The 1940s Plan to Replace Jockeys with Robots

This year's Kentucky Derby was certainly exciting for its mint-julep-soaked spectators. But our future-minded ancestors might have considered it a bit old fashioned. Why? None of the jockeys were robots.

The March 1945 issue of Radio-Craft magazine imagined a future where human jockeys would all be replaced by radio-operated robots. The jockey-bots would be outfitted with cutting-edge radio controls and loudspeakers, while their human controllers would sit near the track in front of electronic panels and microphones.

From Radio-Craft:

The "jockey" would consist of a modern radio receiver, with outputs fitted both to a speaker and to relays which would set into action motors which control the arms to which the reins are attached, or operate the crop. Additional motors can be provided—or attachments made to those used—which would permit changing the posture of the "jockey," causing it to lean further forward or rise upright, to sway to the left or the right, as may be required during the race. It is well-known that a jockey uses his body as well as his voice and the reins in guiding his horse.

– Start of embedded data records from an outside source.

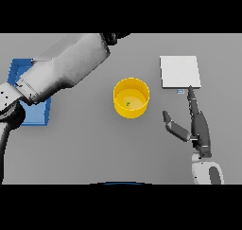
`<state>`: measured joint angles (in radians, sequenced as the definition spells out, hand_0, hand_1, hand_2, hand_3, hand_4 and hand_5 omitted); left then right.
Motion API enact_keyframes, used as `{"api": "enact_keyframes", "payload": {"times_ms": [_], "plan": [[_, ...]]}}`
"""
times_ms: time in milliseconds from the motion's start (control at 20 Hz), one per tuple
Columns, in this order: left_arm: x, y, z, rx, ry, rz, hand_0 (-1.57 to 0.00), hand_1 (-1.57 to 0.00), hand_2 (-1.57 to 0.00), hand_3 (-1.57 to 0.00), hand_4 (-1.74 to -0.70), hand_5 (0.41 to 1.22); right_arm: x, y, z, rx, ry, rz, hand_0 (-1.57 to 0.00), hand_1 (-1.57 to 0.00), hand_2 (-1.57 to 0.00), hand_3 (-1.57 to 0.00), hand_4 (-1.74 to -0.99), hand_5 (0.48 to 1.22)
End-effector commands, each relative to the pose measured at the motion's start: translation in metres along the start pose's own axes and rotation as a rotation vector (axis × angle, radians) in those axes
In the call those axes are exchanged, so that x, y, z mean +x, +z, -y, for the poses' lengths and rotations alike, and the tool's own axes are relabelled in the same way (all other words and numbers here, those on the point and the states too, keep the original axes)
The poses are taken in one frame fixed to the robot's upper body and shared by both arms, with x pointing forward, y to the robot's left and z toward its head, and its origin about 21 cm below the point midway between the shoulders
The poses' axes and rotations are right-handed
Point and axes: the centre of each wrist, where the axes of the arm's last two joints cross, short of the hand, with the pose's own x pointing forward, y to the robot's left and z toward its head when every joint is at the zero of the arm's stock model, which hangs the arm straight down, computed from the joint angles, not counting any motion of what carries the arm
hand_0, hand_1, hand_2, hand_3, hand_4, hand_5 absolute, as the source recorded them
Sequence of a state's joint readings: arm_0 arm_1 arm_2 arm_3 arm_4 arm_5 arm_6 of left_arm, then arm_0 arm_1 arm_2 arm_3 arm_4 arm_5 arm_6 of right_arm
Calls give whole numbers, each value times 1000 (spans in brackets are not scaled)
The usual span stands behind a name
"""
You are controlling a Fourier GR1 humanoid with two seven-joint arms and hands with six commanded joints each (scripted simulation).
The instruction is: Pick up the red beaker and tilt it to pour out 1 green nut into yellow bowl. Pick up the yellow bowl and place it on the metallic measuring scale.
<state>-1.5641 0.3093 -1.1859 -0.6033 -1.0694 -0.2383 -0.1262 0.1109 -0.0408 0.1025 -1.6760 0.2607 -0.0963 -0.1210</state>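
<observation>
The yellow bowl (131, 98), green nut inside, sits left of the nearer right hand (197, 127), whose straight, empty fingers (191, 97) point toward the scale (179, 71).

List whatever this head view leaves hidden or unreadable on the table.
- Left hand: out of view; the left arm runs to the scene's upper edge, where it is cut off.
- Red beaker: in no part of the view, so its state is unknown.
- Blue tray: largely covered by the left arm; its contents cannot be seen.
- Scale display: too small to read.
- Green nut in the yellow bowl: a speck, shape unclear.
- Right hand: plainly visible, fingers straight.
</observation>
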Motion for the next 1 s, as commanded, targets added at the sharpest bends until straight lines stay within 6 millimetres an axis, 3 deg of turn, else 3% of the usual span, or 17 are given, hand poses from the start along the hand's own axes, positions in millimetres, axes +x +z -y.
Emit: {"api": "enact_keyframes", "payload": {"times_ms": [0,50,200,350,450,550,700,850,950], "plan": [[-15,4,0,13,26,-27,-1571,-1571,-1483,-1147,-1701,1221,0,-2,0,-2,-20,-10,1,1,1,1,-1183,596],[-34,7,-4,12,67,-86,-1571,-1571,-1501,-1232,-1705,1221,-1,-2,-1,2,-21,-12,1,1,1,1,-1181,593],[-75,18,12,-12,282,-226,-1571,-1571,-1535,-1397,-1720,1221,1,-5,1,9,-54,5,1,1,1,1,-1193,597],[-109,37,54,-33,641,-448,-1571,-1571,-1553,-1365,-1729,1221,-2,-5,3,19,-54,-12,1,1,1,1,-1209,593],[-122,52,89,-2,866,-530,-1571,-1571,-1559,-1368,-1733,1221,-2,-6,3,29,-69,-2,1,1,1,1,-1224,592],[-123,67,129,31,1044,-601,-1571,-1571,-1563,-1396,-1736,1221,0,-7,8,28,-56,21,1,1,1,1,-1222,587],[-121,90,173,77,1259,-724,-1571,-1571,-1567,-1428,-1739,1221,-5,-6,8,36,-52,19,1,1,1,1,-1226,587],[-99,109,215,103,1424,-908,-1571,-1571,-1569,-1432,-1740,1221,-5,-8,7,49,-31,16,1,1,1,1,-1217,599],[-76,116,232,113,1508,-990,-1571,-1571,-1570,-1445,-1740,1221,-6,-10,7,57,-15,3,1,1,1,1,-1212,610]]}}
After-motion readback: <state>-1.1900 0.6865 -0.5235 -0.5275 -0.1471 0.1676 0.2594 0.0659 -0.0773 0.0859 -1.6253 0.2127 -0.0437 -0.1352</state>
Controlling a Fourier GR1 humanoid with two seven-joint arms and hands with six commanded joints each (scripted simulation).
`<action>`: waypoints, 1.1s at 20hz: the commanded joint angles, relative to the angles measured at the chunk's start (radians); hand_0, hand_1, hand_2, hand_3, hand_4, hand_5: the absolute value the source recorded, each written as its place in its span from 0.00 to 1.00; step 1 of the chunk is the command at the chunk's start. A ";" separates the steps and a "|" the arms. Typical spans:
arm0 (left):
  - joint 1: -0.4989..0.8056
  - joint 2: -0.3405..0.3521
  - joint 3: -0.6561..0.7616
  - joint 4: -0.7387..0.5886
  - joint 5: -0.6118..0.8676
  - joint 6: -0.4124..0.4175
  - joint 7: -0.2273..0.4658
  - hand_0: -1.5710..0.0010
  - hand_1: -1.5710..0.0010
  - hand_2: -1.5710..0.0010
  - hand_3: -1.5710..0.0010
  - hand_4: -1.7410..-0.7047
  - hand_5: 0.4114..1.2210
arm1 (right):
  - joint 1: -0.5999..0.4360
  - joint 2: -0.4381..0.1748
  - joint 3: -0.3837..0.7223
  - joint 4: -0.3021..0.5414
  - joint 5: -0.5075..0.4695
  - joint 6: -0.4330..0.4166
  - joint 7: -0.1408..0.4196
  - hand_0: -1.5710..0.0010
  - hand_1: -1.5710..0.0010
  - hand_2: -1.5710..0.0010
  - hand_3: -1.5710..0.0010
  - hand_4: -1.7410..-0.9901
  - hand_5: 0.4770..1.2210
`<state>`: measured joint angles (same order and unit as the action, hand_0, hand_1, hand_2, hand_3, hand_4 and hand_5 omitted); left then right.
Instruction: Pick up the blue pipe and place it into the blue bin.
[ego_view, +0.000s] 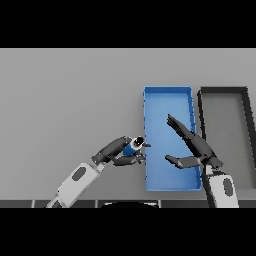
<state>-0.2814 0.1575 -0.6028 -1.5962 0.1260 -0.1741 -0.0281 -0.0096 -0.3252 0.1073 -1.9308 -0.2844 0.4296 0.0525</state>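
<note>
The blue pipe (133, 147) is a short blue piece with a white end, held just left of the blue bin's near-left wall. My left hand (117, 151) is shut on it, fingers and thumb curled round its sides. The blue bin (168, 91) is a shallow rectangular tray right of centre. My right hand (195, 146) hovers open over the bin's right half, fingers straight and pointing to the far left, thumb spread, holding nothing.
A dark grey bin (222, 90) stands directly right of the blue bin, its right side cut off by the view's edge. Grey table (65, 100) spreads to the left and beyond both bins.
</note>
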 joint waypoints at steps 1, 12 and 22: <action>0.001 -0.003 0.000 0.000 0.002 -0.001 0.001 0.00 0.00 0.00 0.08 0.01 1.00 | -0.023 -0.014 0.017 -0.016 -0.013 0.013 0.038 1.00 1.00 1.00 1.00 0.61 0.06; -0.005 -0.014 0.004 0.009 -0.014 -0.007 0.008 0.00 0.00 0.00 0.08 0.01 1.00 | -0.321 -0.023 0.173 -0.039 -0.098 0.117 0.214 1.00 1.00 1.00 1.00 0.61 0.07; -0.010 -0.006 0.026 0.029 0.020 -0.067 -0.006 0.00 0.00 0.00 0.04 0.01 1.00 | -0.498 0.103 0.248 0.124 -0.073 0.141 0.293 1.00 1.00 0.98 1.00 0.69 0.05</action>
<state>-0.2908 0.1510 -0.5768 -1.5671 0.1473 -0.2431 -0.0329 -0.5072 -0.2223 0.3553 -1.8068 -0.3573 0.5702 0.3466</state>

The illustration below showed what a race of the future might look like.

The 1940s Plan to Replace Jockeys with Robots

The idea may seem absurd to traditionalists, but there are plenty of people here in the 21st century who think the sport should completely do away with human jockeys.

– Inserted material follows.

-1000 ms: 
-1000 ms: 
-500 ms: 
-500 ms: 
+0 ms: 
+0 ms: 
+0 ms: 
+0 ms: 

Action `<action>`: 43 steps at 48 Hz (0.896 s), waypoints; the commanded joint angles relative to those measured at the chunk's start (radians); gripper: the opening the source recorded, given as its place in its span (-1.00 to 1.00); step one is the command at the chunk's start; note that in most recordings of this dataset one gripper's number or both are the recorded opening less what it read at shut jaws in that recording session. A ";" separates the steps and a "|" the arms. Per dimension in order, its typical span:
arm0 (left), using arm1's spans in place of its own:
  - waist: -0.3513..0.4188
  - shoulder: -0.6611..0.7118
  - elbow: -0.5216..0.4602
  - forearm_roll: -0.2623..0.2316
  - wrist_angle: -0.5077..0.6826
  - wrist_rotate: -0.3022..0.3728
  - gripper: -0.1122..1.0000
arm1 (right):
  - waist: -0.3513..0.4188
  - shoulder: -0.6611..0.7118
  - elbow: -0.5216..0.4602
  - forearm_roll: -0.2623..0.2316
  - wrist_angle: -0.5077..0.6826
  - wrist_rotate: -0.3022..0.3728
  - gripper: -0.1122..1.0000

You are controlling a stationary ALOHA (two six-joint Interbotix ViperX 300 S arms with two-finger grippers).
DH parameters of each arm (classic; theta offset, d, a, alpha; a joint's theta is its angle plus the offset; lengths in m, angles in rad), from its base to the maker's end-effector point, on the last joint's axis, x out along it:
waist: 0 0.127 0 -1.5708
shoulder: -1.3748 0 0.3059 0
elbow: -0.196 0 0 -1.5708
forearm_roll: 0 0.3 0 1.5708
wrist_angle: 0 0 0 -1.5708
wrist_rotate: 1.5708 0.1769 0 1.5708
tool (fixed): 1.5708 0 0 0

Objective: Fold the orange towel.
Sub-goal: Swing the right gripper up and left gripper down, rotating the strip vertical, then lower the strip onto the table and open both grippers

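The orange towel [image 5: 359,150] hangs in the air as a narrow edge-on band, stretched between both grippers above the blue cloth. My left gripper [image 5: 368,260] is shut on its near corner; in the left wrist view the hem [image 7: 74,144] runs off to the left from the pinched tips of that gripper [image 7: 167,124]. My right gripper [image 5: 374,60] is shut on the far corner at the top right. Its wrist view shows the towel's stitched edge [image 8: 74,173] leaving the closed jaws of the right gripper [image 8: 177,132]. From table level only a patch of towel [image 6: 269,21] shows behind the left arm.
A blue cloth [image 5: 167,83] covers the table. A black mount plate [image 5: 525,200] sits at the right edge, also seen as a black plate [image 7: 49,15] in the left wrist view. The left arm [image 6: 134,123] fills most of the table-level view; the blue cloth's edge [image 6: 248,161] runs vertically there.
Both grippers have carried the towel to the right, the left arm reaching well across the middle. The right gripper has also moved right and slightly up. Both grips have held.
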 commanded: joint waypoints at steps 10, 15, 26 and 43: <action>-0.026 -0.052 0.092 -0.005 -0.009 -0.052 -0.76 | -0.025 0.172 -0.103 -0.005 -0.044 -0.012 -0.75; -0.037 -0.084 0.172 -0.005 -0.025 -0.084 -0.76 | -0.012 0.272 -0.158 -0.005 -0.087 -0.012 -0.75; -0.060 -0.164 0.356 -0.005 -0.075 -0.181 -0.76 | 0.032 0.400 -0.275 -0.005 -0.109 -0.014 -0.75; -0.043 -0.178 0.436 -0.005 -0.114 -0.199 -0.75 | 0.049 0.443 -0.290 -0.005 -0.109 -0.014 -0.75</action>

"We're talking about drone planes in Afghanistan," jockey C.C. Lopez told the Wall Street Journal in 2012. "Is it really that big a stretch to have someone at the race controlling a robot from the stands with a joystick? It isn't far-fetched at all."

It's certainly possible to replace human jockeys with robots, and Dubai is already embracing it for camel races. But given horse-racing's love for tradition, we probably won't be watching ASIMO win the Triple Crown anytime soon.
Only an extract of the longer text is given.